The entries below contain a stretch that opens with the line containing "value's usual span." and closes with the line containing "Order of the"; set down that stretch exactly, both ends included, and nothing else.

▬▬▬

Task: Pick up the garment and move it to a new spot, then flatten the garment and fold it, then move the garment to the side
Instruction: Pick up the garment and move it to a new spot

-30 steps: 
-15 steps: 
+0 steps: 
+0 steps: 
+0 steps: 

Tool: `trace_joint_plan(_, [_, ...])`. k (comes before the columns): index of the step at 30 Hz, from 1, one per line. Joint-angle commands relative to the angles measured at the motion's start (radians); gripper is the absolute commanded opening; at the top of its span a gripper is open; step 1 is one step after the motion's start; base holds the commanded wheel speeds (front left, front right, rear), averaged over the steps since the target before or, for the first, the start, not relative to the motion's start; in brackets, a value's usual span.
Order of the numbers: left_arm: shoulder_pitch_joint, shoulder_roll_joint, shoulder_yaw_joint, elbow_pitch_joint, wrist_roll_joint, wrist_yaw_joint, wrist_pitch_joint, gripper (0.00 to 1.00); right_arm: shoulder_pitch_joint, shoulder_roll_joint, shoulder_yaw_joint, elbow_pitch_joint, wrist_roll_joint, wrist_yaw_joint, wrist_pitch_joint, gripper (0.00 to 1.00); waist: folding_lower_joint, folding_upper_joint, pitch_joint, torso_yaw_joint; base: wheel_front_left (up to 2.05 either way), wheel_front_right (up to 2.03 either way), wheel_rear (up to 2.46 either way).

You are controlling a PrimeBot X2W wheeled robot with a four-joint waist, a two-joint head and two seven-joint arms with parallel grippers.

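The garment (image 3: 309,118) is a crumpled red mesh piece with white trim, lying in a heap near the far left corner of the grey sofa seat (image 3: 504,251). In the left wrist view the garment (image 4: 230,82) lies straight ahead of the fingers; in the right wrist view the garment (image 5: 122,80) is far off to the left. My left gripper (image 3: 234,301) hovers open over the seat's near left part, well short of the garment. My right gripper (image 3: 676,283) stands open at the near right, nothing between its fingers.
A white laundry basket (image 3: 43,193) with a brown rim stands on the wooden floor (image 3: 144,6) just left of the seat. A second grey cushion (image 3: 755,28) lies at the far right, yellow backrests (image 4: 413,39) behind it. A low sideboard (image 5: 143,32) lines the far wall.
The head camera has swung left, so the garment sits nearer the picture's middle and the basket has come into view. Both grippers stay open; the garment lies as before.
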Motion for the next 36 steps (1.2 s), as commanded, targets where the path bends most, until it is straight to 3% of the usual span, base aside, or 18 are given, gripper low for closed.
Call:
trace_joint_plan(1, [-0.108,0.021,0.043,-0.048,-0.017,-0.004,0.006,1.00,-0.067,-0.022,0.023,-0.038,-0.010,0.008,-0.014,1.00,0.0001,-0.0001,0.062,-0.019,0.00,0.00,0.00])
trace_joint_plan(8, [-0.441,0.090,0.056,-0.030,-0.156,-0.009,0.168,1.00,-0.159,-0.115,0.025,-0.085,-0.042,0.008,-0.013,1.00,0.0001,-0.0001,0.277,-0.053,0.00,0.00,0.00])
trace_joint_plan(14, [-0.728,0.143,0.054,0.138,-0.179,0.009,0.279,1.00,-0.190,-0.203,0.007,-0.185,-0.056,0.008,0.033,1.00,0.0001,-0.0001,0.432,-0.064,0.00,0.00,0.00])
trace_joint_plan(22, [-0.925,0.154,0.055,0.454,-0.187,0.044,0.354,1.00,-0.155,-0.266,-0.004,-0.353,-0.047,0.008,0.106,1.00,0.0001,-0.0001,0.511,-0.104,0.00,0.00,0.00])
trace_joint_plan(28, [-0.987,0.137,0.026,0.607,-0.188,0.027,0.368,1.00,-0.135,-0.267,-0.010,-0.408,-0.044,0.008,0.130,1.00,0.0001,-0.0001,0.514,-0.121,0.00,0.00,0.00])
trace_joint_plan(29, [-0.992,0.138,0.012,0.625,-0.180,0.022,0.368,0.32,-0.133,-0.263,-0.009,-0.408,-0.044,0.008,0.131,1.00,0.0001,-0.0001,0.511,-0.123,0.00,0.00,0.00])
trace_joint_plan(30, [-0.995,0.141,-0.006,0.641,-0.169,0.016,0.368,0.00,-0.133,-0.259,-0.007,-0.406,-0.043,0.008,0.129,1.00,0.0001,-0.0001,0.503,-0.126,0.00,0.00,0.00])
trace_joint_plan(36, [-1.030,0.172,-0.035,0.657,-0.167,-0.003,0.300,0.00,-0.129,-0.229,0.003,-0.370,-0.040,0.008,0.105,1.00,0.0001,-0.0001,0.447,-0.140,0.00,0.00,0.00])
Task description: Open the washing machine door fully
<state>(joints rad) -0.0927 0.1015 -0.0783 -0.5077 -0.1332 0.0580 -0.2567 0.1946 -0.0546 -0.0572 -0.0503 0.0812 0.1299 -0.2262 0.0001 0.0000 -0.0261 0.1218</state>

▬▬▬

### SOLVED EXERCISE
Tool: `trace_joint_plan(_, [_, ...])`. k (comes before the columns): index of the step at 30 Hz, from 1, one per line. Joint-angle commands relative to the angles measured at the motion's start (radians); gripper is the absolute commanded opening; at the top of its span a gripper is open; step 1 is one step after the motion's start; base holds the commanded wheel speeds (front left, front right, rear), averaged over the steps since the target before or, for the first, the start, not relative to the motion's start; in brackets, a value's usual span.
Order of the numbers: left_arm: shoulder_pitch_joint, shoulder_roll_joint, shoulder_yaw_joint, elbow_pitch_joint, wrist_roll_joint, wrist_yaw_joint, wrist_pitch_joint, gripper (0.00 to 1.00); right_arm: shoulder_pitch_joint, shoulder_roll_joint, shoulder_yaw_joint, elbow_pitch_joint, wrist_roll_joint, wrist_yaw_joint, wrist_pitch_joint, gripper (0.00 to 1.00); waist: folding_lower_joint, folding_upper_joint, pitch_joint, torso_yaw_joint; base: wheel_front_left (up to 2.05 either way), wheel_front_right (up to 2.03 either way), wheel_rear (up to 2.46 either way).

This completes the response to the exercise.